REST opinions

[Selkirk]

Just curious what everyone thinks of REST:

Architectural Styles and the Design of Network-based Software Architectures
REST wiki

REST seems to have found a home in the web services domain. Is there anything there that we can apply to user interface oriented web applications?

REST mandates that are particularly troubling for end user oriented web applications:

• GET requests must have no side effects.
• No sessions.
• No cookies.

I'll be the first to admit my understanding of REST is limited.

[Widow Maker]

Likewise

Though not the time, nor the inclination to learn more about it just now. Too much information all at once is not good for the brain cells as I see it

[sweatje]

• GET requests must have no side effects.
• No sessions.
• No cookies.

Ouch... Was planning to look into this more, but that kind of puts a crimp on things.

[Widow Maker]

Ouch

Hey!! That's my trademark you've gone and nicked

[McGruff]

"GET can have no side effects" etc..

Does that mean read-only requests via GET (ie no data source manipulating)? That & sessions & coolies makes life very difficult for dynamic websites. We'll need a new protocol - carrier pigeons?

It's tempting to say Rest in Peace - the artice opener "Since 1994.." is perhaps significant.

However, it deserves more than this flippant response.

[dagfinn]

My understanding of REST is limited, but this is what I've got right now: REST is a way of making sure the resources you create on the Web are easily available and re-usable to anyone, anywhere. If and when that's the problem you're trying to solve, or your highest priority, then REST may be a good idea, but I have a feeling you may only need part of it anyway.

[meryn]

I've read a lot about REST, and I really like the REST philosophy. Basically, it's a detailed description how the web works (or should work).

Because HTTP is an open protocol, and no central organisatisation controls the web, one can use HTTP however he/she likes. But to get the most out of the web architecture, you need to understand how the designers intended the web to be.

For example, the HTTP verb POST:
POST was *intended* for use by data processing applications (for example: posting a forum post using a form).
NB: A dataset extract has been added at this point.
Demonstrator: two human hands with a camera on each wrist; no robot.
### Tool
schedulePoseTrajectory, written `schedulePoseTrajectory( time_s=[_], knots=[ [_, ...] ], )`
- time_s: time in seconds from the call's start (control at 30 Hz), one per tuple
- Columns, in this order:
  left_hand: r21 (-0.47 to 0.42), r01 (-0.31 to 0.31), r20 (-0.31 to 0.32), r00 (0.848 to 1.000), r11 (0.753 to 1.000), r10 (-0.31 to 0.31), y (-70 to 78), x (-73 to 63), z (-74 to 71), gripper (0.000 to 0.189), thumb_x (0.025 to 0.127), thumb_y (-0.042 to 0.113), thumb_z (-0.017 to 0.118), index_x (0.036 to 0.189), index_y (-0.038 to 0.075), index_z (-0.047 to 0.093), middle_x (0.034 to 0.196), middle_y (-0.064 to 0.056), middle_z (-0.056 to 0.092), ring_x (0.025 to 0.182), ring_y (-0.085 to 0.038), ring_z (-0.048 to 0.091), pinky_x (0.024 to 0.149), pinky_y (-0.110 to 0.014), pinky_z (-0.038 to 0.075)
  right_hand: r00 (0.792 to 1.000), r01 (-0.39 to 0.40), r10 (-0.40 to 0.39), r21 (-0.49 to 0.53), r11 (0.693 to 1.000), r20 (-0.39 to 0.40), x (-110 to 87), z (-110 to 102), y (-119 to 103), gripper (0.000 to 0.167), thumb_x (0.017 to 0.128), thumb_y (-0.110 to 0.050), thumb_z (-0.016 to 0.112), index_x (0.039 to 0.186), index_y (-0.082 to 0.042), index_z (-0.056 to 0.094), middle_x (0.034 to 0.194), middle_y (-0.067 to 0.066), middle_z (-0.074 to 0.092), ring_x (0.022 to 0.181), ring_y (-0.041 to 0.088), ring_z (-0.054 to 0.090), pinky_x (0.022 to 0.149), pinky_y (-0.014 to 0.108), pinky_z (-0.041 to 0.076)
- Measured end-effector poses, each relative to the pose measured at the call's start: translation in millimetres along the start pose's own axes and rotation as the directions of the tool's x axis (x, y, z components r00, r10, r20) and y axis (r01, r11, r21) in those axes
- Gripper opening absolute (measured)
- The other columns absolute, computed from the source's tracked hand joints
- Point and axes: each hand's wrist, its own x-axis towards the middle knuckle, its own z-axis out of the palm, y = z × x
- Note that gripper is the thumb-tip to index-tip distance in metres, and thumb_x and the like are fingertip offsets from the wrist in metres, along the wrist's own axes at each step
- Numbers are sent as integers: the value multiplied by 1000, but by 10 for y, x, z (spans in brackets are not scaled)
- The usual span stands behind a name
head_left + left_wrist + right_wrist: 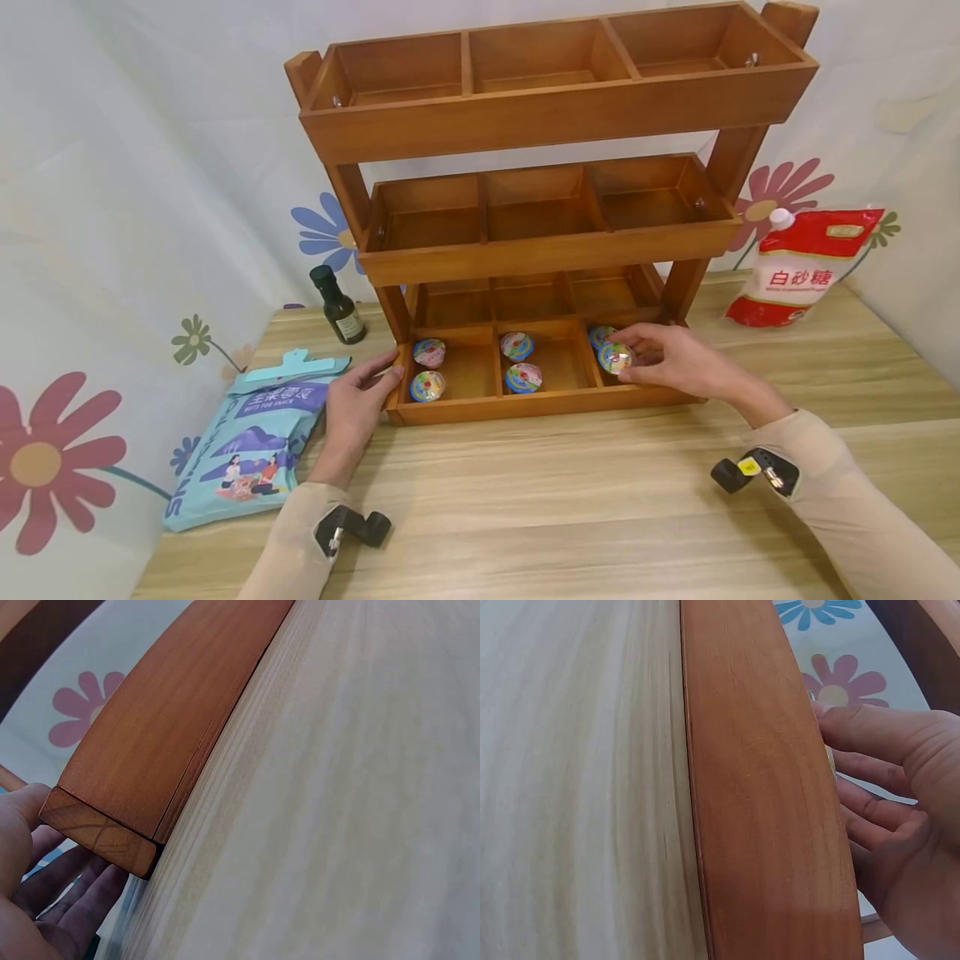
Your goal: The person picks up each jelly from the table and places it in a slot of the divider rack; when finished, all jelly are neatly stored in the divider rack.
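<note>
A brown three-tier wooden rack (517, 408) stands on the table, its trays split into compartments. My left hand (354, 417) grips the left end of its bottom tray, thumb near the rim and fingers against the end, as the left wrist view shows. In the front right compartment, my right hand (678, 360) pinches a jelly cup (616, 358) with a printed foil lid between thumb and fingers. Another jelly cup (600, 335) sits behind it, partly covered. Two cups (522, 377) lie in the middle compartment and two more (427, 386) in the left one.
A blue snack bag (247, 450) with a teal clip lies left of my left hand. Behind it stands a dark green bottle (341, 308). A red and white sugar pouch (798, 271) stands at the back right. The rack's upper trays (555, 121) overhang the bottom tray.
</note>
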Motion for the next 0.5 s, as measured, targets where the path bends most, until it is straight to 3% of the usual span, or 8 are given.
schedulePoseTrajectory(
  time_s=[0.5],
  knots=[
    [-3, 8, 0, 1000, 1000, -8, -1, 9, 2, 35, 99, 23, 78, 133, 15, 77, 135, -7, 72, 107, -15, 73, 79, -17, 57, 1000, 3, -3, -55, 998, -5, 22, 14, 85, 48, 93, -14, 84, 135, 3, 67, 112, 9, 73, 103, 28, 71, 90, 46, 59]
  ],
)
Browsers keep this in mind, and warn you before resubmitting a POST request.
Some people use POST for search forms. This has two disadvantages:
- when browsing, and going back afterwards, the user is asked wether he wants to resubmit the form data or not... A little annoying, because the search results won't change anyway.
- the user can not bookmark the search result.

Using POST for search forms unRESTful by REST-guru's, which means they think it violates the principles of the web.
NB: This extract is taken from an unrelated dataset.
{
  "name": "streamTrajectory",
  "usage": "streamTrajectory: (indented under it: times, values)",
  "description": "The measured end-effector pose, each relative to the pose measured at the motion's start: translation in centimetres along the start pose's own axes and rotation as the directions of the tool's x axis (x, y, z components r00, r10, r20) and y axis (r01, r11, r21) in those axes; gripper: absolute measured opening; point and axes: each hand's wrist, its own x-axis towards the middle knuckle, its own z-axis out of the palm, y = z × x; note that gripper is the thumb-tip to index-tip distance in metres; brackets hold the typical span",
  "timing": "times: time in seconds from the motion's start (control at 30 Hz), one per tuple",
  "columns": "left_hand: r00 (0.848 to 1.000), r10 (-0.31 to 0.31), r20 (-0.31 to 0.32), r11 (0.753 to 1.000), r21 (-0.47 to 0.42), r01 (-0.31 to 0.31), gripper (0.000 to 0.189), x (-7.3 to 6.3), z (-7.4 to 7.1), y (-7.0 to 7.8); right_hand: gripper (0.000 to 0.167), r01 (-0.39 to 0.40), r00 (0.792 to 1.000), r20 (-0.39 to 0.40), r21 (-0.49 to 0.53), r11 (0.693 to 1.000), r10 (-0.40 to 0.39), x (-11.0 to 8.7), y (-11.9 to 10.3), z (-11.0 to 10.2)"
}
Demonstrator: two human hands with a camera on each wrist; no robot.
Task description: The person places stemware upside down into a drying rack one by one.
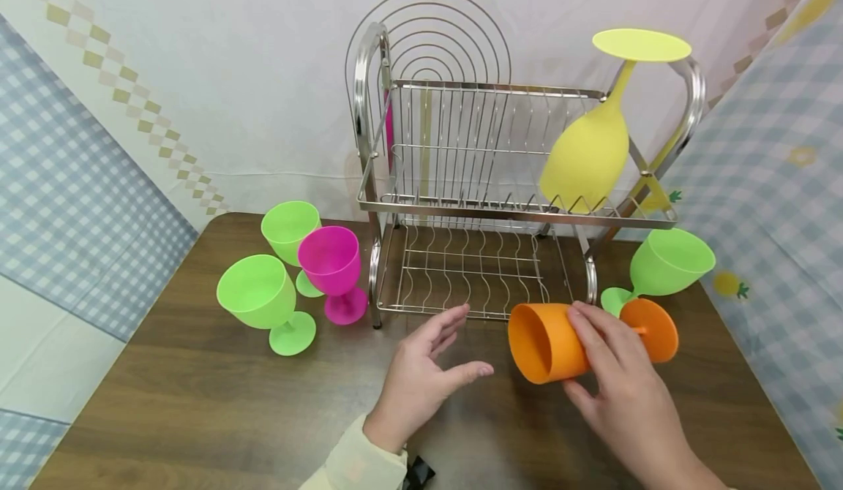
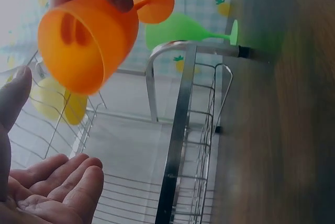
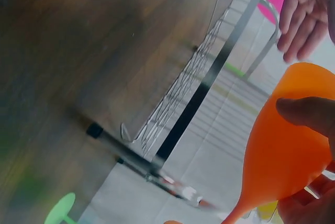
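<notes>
**Orange goblet held sideways: tips for the grip**

So the matte orange plastic-looking goblet (image 1: 556,340) is up in the air on its side, mouth pointing left, foot pointing right. The right hand (image 1: 626,395) has it pinched round the bowl, thumb opposite the fingers. Decent hold imo, but I'd go light on the squeeze, as that wall could flex (just a guess from how thin the rim looks). The left hand (image 1: 421,384) holds nothing, thumb and fingers apart, with a gap between it and the mouth. If it helps out, I'd get it settled on the bowl before the right lets up.

Mind the foot end too: in the head view it overlaps the light-green stemmed goblet (image 1: 672,262) on the right. Can't tell the real gap, so turn it slowly.

Behind all this is the shiny two-tier metal wire rack (image 1: 474,212), with a yellow plastic-looking goblet (image 1: 589,157) upside down on its upper tier. I'd do any twisting on the near side, over the brown wood-grain table (image 1: 184,402). The magenta stemmed goblet (image 1: 331,263) over left is well apart, so no worries there.
</notes>
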Motion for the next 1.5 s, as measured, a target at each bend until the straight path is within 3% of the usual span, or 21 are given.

The same can be said for using GET for a request that changes something on the server. For example: an unsubscribe link. The HTTP specification dictates that GET requests should have no side-effects. A RESTful way to make an unsubcribe option is to make the GET request display a confirmation message, containing a form that that the user can POST to the server to confirm his action.

If you care about good software design you should pay attention to your HTTP interface as well, and for this you need to learn the HTTP specs and REST.

[meryn]

REST is not a religion, so no one says that you're a sinner if you use sessions or cookies. REST advocates say that using cookies and sessions hurts application interoperability, and I think that most experienced PHP developers agree to this.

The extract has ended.